I am a fan of DCS, but not a "FanBoy".

I remember when I purchased Falcon 3.0 in London in the early nineties, the back of the package promised me integrated warfare in a dynamic campaign environment - which was to come after you had bought the product!

This is what we are all still awaiting.

Improvements in graphics engines and consumer processing power (my iPhone now has more oomph than my hugely expensive work PC, which I initially used for Falcon 3.0) have meant that in each category, we are getting a pretty amazing experience relative to the nineties - I am thinking of Arma 3, Steel Beasts and DCS World 2.0. Put that together with Oculus Rift, or even Track IR, and you get an incredible experience relative to Falcon 3.0, or indeed Operation Flashpoint on a 486Mhz with a 200Mb HDD and very little RAM.

My issue with all of these companies is that they either go deep or go wide.

DCS wants you to click every cockpit button and have a 50 page start-up list for a plane/helicopter (nothing wrong with that - I love it!), SteelBeasts wants you to do pretty much the same with each tank, including versions of the same base model which operate differently - Leo/Abrams etc - going deep.

Alongside that, Arma 3 provides awful helicopter, airplane and AFV models which are usable, but provide no real satisfaction but you can use them to support your buddies on the ground - going wide.

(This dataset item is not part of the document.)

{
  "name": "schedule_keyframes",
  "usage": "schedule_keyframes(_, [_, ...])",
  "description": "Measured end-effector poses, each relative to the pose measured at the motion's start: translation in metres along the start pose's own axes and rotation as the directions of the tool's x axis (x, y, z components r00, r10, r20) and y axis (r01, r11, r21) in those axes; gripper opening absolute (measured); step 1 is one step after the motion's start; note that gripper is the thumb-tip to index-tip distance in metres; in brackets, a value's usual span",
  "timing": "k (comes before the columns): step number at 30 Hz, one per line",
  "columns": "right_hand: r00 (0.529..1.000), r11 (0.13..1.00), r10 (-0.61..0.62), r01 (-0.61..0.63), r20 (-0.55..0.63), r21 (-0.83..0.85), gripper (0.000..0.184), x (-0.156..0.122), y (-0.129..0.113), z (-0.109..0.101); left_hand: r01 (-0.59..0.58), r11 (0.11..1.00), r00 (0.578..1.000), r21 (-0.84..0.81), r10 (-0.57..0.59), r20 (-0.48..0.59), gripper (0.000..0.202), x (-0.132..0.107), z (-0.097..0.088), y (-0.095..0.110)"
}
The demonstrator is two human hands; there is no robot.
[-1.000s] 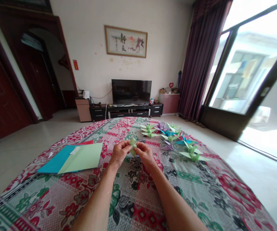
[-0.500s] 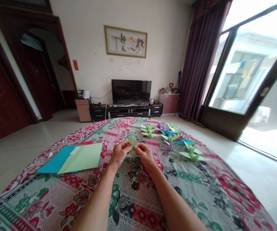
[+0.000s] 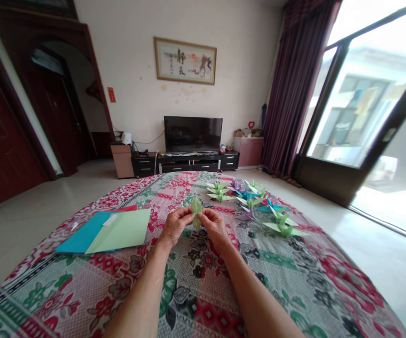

The last thing, in my humble opinion, that DCS needs is another map or another module, which is what is coming down the pipe.

Instead, they need to make a more compelling environment, where ground forces can integrate with artillery, attack and support helicopters, CAS aircraft up to the cool guys fighting the air superiority battle above them in their fast jets.

The main technical weakness with DCS at present is the Combined Arms module, which makes it debilitating for humans to run the ground forces, which in the real world are the be-all and end all - after all, war is about taking ground, which is done by ground forces and not air superiority fighters.

On a software/product level, the mission editor is a pretty rubbish tool for creating a dynamic, random campaign environment - the number of if/case statements, unit routings, triggers and lua routines make replicating the Falcon campaign a real labor of love!

These are my high level thoughts after playing these games for many years and prompted by your discussions.

I just want the game I thought I bought in London in about 1992 - integrated, dynamic, multiplayer, modern warfare.

Nearly 25 years later, is it too much to ask for one of the software companies (RIP Microprose and Spectrum Holobyte) to focus on that, so we can have a game that is both deep and wide??

Would be very interested to read your comments on my thoughts.